The authors note that as diet and nutrition play a prominent role in the development of cardiometabolic disease, and given the emerging evidence implicating sex as a modulator of metabolism, it is probable that physiological responses to diet similarly differ across sex, perhaps contributing in part to the sex differences in cardiometabolic disorders.
Polyunsaturated Fatty Acids (PUFA)
Differences in lipid metabolism between men and women are well-documented. For example, females have higher concentrations of certain PUFAs, such as docosahexaenoic acid (DHA).
Research shows that the effects of PUFAs can differ between genders. Women may experience greater improvements in insulin resistance and triglyceride levels in response to PUFA supplementation.
Moreover, the ability of specific PUFAs to reduce platelet aggregation, a factor in cardiovascular disease, has been reported to be sex-specific.
The authors of the review comment that understanding these variations in PUFA response is essential for tailoring dietary recommendations.
It is hypothesised that this may be linked to higher Δ6-desaturase expression (a component of a lipid metabolic pathway that converts the essential fatty acids linoleate and α-linolenate into long-chain polyunsaturated fatty acids) in females relative to males, which appeared to be limited to the liver in a previous mouse study.
Additionally, females have shown a greater increase in circulating eicosapentaenoic acid (EPA) in response to alpha-linolenic acid consumption.
Similarly, EPA and DHA supplementation increases plasma triglyceride EPA to a greater extent in females.
Sex has been suggested to modulate both the metabolism and physiological effects of plant bioactives such as (poly)phenols.
Studies suggest that women may experience more favourable outcomes in response to (poly)phenol consumption, including reduced risk of obesity, improved cognitive function, and a lower risk of certain diseases such as stroke and gastric cancer.
One cross-sectional analysis of a Korean population reported an inverse association between flavonoid intake and obesity in women, whilst for men a positive association was determined for some subclasses (namely flavonols, flavanones, and anthocyanidins).
Additionally, a combination of 548 mg/day of polyphenols and 2 g/day of L-citrulline reduced ambulatory systolic blood pressure in women, but not in men.
The authors note that these sex-specific responses may relate to changes in gut microbiota, but further research is needed to understand the underlying mechanisms.
Dietary fibre also plays a vital role in health.
However, while some recent studies show the prebiotic effects of dietary fibres are sex-specific, the impact of soluble vs. insoluble fibre on metabolism and health outcomes across sexes remains to be explored.
It has been suggested that dietary fibre may be more favourable in females, with one study showing an inverse association between depression and dietary fibre consumption established in women only.

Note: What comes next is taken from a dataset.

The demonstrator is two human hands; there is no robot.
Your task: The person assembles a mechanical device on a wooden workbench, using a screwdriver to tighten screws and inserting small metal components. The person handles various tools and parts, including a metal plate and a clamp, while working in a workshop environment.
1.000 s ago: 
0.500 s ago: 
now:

The authors suggest that discrepancies in the impact of dietary fibres across sex may relate to changes in the gut microbiota, noting that in one study, indeed oligofructose supplementation in rats led to broad changes in faecal community structure (increasing Bacteroidetes at the expense of Lachnospiraceae) in females but not males.
The authors note that to enhance the effectiveness of dietary recommendations and treatments, future research should consistently include both men and women in their studies.
They recommend that this approach will enable the development of tailored nutritional advice to the unique needs of individuals, moving towards a more personalised and precise approach to nutrition.
Kamran Abbasi, British Medical Journal (BMJ) editor, states that "the under-representation of women in research is a status quo that is more accurately an enduring international scandal.”
Previous research has made the case for greater focus on social and economic factors to overcome implicit biases, with authors concluding: “Researchers should recruit both sexes equally, disaggregate data by sex, and be aware of gendered assumptions and expectations that can lead to hidden biases.”